This probably only addresses half of your question...
Most of the time, estimates of the error probability are not so important. If you're using a non-degenerate error correcting code for a single logical qubit, all you need to know (effectively) is enough to resolve a choice between two different error corrections (i.e. you want to know that the number of errors is smaller than half the distance of the code with high probability). Small mistakes in estimation are not going to change that, unless you're right up at the boundary of whether it works or not (and then, whichever side of the boundary you're on, the 'with high probability' rider I just put on it is unlikely to hold. You want to know you're at least a few standard deviations away from that threshold).

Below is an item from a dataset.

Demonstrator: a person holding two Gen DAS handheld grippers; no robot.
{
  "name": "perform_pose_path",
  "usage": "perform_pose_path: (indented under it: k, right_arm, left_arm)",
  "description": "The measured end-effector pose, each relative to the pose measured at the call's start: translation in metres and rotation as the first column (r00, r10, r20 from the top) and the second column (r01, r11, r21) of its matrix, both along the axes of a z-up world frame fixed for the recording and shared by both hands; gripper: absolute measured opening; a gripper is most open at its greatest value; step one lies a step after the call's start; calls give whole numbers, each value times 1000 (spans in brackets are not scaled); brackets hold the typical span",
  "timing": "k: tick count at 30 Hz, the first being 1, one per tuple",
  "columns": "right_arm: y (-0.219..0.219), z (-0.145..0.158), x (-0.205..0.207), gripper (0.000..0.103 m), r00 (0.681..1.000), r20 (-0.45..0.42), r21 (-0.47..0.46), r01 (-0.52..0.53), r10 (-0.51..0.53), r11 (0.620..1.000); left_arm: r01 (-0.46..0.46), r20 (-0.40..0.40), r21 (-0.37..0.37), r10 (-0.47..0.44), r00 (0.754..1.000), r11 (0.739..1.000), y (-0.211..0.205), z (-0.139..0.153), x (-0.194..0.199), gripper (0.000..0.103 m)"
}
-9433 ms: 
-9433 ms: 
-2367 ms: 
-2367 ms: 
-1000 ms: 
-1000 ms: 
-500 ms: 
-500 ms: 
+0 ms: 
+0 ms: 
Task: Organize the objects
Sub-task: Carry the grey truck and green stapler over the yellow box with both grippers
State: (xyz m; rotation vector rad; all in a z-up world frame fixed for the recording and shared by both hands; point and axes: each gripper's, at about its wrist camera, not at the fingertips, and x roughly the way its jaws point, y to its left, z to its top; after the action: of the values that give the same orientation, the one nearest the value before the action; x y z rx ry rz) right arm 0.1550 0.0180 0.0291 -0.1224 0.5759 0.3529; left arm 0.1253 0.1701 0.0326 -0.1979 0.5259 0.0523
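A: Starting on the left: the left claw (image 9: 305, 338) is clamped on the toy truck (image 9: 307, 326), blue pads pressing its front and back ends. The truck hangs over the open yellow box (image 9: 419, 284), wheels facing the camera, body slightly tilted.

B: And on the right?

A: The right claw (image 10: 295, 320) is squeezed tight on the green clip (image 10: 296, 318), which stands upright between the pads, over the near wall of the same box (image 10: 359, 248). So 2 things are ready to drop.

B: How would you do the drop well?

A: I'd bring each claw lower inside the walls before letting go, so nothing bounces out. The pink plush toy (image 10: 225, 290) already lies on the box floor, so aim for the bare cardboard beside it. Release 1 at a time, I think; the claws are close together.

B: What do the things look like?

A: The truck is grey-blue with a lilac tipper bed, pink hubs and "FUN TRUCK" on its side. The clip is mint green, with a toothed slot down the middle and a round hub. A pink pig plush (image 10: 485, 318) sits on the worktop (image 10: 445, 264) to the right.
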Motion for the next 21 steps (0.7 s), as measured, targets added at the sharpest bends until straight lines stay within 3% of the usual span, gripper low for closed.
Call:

The easiest example is the classical repetition code. At the time of decoding, if you see a bunch of 0s and 1s, which do you decode it to? You assume that the per-bit probability of error is less than 1/2, and you decode to whichever bit value you see more of. It doesn't matter if that error probability is 0.3 or 0.31, you proceed in the same way.
Where your estimate of the error probability does make a difference is if you're using error correcting codes out beyond the literal distance value of the code. The typical example of this is with the Toric Code. This is defined for $O(N^2)$ qubits on an $N\times N$ grid. The code has distance $N$, i.e. there are combinations of $N/2+1$ errors that would lead to a logical error when you do the syndrome measurement and correction. However, people still try to use the Toric Code when there are $\epsilon N^2$ errors, for some small enough $\epsilon$. That is based heavily on an assumption about the noise model and its parameters to determine which errors are most likely. I did some work at some point (not quite for depolarising noise) looking at the Toric code and how the error correction threshold changes depending on how good an estimate you have of the noise parameters. For example, if you have different rates of X and Z errors, but you assume they're the same rate, as compared to knowing what their rates are. See Figure 2 of that paper.